To develop a flow-limited, physiologic-based pharmacokinetic model for use in estimating concentrations of sulfamethazine after IV administration to swine.


4 published studies provided physiologic values for organ weights, blood flows, clearance, and tissue-to-blood partition coefficients, and 3 published studies provided data on plasma and other tissue compartments for model validation.


For the parent compound, the model included compartments for blood, adipose, muscle, liver, and kidney tissue with an extra compartment representing the remaining carcass. Compartments for the N-acetyl metabolite included the liver and the remaining body. The model was created and optimized by use of computer software. Sensitivity analysis was completed to evaluate the importance of each constant on the whole model. The model was validated and used to estimate a withhold interval after an IV injection at a dose of 50 mg/kg. The withhold interval was compared to the interval estimated by the Food Animal Residue Avoidance Databank (FARAD).

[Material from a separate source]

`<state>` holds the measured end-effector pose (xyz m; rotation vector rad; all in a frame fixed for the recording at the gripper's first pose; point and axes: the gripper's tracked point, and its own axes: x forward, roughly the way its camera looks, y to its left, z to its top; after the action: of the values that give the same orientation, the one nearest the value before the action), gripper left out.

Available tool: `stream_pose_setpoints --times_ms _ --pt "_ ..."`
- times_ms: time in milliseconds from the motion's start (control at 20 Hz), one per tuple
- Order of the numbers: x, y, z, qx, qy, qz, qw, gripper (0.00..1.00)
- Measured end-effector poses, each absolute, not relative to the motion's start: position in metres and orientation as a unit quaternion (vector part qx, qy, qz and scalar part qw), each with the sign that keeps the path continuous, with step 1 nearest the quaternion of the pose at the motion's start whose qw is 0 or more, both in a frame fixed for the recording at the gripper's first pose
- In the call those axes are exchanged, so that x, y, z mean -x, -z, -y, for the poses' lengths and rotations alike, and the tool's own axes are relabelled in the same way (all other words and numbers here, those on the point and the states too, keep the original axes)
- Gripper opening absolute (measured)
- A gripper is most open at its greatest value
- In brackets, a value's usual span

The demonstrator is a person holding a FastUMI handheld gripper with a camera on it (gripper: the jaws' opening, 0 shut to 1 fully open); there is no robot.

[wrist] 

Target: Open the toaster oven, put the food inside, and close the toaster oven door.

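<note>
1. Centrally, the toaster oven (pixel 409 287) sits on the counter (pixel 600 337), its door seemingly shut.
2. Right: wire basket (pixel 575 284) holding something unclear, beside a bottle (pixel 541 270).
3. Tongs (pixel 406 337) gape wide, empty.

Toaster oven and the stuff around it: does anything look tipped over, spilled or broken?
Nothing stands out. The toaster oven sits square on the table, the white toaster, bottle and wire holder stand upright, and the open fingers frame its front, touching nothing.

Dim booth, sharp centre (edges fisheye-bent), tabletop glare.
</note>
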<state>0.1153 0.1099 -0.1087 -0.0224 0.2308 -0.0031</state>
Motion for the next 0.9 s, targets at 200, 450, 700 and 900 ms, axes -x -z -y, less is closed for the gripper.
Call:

Specific tissue correlations for plasma, adipose, muscle, kidney, and liver tissue compartments were 0.93, 0.86, 0.99, 0.94, and 0.98, respectively. The model typically overpredicted concentrations at early time points but had excellent accuracy at later time points. The withhold interval estimated by use of the model was 120 hours, compared with 100 hours estimated by FARAD.


Use of this model enabled accurate prediction of sulfamethazine pharmacokinetics in swine and has applications for food safety and prediction of drug residues in edible tissues.